Los diálogos tienen una elaboración perniciosamente inteligente.
Pocos medios, poco tiempo y un director con experiencia en la publicidad y varios trabajos en videos musicales. La posibilidad de acabar ante un ejercicio de esnobismo con delirios artísticos daba para temblar, los temblores no obstante se materializan en otra dirección, la de asistir a una nueva tortuosa sesión en nombre del crimen y castigo.

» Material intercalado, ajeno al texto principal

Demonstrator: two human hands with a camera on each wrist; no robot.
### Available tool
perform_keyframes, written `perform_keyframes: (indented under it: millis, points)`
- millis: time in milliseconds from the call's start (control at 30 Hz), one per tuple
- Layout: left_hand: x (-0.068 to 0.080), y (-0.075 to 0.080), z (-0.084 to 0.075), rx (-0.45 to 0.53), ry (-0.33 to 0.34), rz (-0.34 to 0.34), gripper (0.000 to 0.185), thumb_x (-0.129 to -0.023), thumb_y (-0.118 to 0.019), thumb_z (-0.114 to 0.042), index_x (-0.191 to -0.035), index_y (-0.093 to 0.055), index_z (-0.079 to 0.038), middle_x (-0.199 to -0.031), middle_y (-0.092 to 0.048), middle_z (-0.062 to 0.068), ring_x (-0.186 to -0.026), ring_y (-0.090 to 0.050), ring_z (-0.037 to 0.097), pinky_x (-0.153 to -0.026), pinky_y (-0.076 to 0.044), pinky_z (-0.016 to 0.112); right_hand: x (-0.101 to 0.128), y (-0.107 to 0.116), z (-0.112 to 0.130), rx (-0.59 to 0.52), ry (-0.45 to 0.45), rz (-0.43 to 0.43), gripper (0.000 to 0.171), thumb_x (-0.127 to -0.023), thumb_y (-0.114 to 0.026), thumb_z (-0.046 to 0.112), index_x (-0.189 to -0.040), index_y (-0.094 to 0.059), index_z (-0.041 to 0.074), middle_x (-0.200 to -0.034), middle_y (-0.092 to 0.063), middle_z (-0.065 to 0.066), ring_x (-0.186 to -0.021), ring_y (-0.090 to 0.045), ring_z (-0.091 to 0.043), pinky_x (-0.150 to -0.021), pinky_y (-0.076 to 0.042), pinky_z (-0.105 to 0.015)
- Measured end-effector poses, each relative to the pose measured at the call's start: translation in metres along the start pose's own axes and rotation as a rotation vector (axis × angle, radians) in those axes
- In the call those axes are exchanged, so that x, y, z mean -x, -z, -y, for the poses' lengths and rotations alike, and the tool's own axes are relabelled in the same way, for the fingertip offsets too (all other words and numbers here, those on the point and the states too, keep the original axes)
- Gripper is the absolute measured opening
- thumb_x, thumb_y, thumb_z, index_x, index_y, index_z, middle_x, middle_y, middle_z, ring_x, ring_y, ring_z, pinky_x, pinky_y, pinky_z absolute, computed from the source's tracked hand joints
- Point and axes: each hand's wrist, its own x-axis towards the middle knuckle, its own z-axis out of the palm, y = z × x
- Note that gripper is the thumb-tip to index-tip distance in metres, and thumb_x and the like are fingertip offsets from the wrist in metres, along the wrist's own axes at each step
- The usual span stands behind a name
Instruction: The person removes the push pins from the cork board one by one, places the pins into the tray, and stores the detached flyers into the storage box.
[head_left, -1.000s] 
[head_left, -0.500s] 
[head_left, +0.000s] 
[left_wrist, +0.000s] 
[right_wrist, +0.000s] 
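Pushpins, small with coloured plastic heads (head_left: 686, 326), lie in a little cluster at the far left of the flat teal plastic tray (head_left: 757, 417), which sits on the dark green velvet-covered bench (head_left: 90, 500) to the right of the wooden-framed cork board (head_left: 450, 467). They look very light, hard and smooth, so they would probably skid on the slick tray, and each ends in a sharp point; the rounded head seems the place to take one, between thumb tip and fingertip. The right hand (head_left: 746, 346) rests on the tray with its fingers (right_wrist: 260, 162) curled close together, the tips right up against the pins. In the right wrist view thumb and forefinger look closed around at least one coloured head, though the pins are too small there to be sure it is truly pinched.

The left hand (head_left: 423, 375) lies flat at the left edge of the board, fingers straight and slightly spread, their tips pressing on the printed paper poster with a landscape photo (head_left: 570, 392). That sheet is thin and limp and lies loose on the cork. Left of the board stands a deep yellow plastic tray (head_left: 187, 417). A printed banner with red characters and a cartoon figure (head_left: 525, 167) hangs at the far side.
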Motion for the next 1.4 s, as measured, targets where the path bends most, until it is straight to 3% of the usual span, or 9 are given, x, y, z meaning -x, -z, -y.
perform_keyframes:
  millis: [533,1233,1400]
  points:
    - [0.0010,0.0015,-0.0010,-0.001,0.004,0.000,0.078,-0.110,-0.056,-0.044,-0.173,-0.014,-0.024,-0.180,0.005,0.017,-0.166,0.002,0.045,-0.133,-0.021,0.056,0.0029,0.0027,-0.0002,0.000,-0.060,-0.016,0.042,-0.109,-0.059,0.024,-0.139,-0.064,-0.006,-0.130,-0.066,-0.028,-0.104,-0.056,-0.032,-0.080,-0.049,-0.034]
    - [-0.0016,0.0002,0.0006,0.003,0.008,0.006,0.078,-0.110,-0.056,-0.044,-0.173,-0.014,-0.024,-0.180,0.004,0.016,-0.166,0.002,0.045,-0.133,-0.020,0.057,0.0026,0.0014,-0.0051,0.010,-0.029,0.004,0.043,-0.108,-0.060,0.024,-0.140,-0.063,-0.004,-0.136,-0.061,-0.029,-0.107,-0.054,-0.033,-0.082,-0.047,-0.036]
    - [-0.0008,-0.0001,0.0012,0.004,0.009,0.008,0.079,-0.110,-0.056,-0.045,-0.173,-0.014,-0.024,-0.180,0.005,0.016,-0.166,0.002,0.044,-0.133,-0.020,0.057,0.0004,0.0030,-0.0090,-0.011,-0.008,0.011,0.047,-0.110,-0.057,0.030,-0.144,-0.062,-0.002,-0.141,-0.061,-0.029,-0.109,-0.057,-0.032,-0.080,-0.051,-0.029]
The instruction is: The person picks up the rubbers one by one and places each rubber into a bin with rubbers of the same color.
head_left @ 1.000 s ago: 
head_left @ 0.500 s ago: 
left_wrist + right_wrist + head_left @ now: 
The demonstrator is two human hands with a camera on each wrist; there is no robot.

Debería replantearse la necesidad de, una vez abierto un frente, exprimir hasta las últimas consecuencias su jugo, cuando es terriblemente evidente que no queda gota alguna. Cuando esto sucede en el cine de humor, agota las risas y queda un triste silencio que para sí quisiera el drama cuando le llega el mismo agotamiento. En el terror, agotada la búsqueda del miedo el camino se dirige o a una visita a la charcutería. En la acción por su parte, a un ejercicio de desguace masivo a ritmo de sonsonete discotequero. Y en el thriller a cansinas variaciones del gato y el ratón que en los 90 encontró una variante en el thriller erótico (que tiene estos días un último recuerdo tirando de secuela de Instinto básico), y que se recondujo posteriormente al policíaco de psicópata mutilante que encadena con el género que ahora tratamos.
Porque en esta ocasión nos encontramos ante lo que podríamos llamar “cine de mal rollo” o “de tortura merecida” . Quien la hace, la paga, pero además lo hace con la cartera del cinéfilo.
Las preguntas vienen solas en la medida en que sigue asistiendo el sentido común ¿hasta qué punto es agradable emplear el tiempo del público en hacerle desear un pronto desenlace, una agónica venganza sobre alguno de sus personajes, y una visceral respuesta a la altura de las circunstancias?
El último coletazo que ha resucitado la fuerza de cintas como esta fue provocado por el éxito de Saw, que entre varias degeneraciones que se irán prorrogando en sus continuaciones (no vale con seguir una sola vez, se trata de comernos la moral) ha descubierto que si al final hay una sorpresa a la que el público llega despierto y con el estómago revuelto, estamos ante un éxito de taquilla.
En el caso de Hard Candy, todo empieza con el entrañable encuentro entre una muchacha adolescente de 14 años, y un fotógrafo profesional que le dobla la edad. Tras conocerse en Internet, quedan en un café, se presentan, se hablan, materializan sus expectativas y él aporta madurez a las dudas y aspiraciones que ella tiene. Pero llegado un punto, los malos augurios que anunciaban detalles de una realización en que David Slade sabe comedir su experiencia visual para sólo dejarle espacio en recreaciones de angustia, se convierte sencillamente en un giro diabólico hacia lo insoportable. Entrar a desmenuzar más sus causas y excesos sería posiblemente desvelar algo de lo que le ha de valer la pena al sufrido público que quiera experimentar una verdadera tortura. Los diálogos tienen una elaboración perniciosamente inteligente, el dueto de personajes saben cómo dar credibilidad a sus papeles en lo que era una necesidad para nuestro agravio a la vista de que ellos llenan toda la pantalla y argumento. Así todo acaba convirtiéndose en una cuestión de preferencias: amigos del masoquismo y de la tortura auto inflingida, he aquí una nueva sesión de veneno para su adrenalina. Disfruten o sufranla como bien puedan. Aquí hay uno que se baja.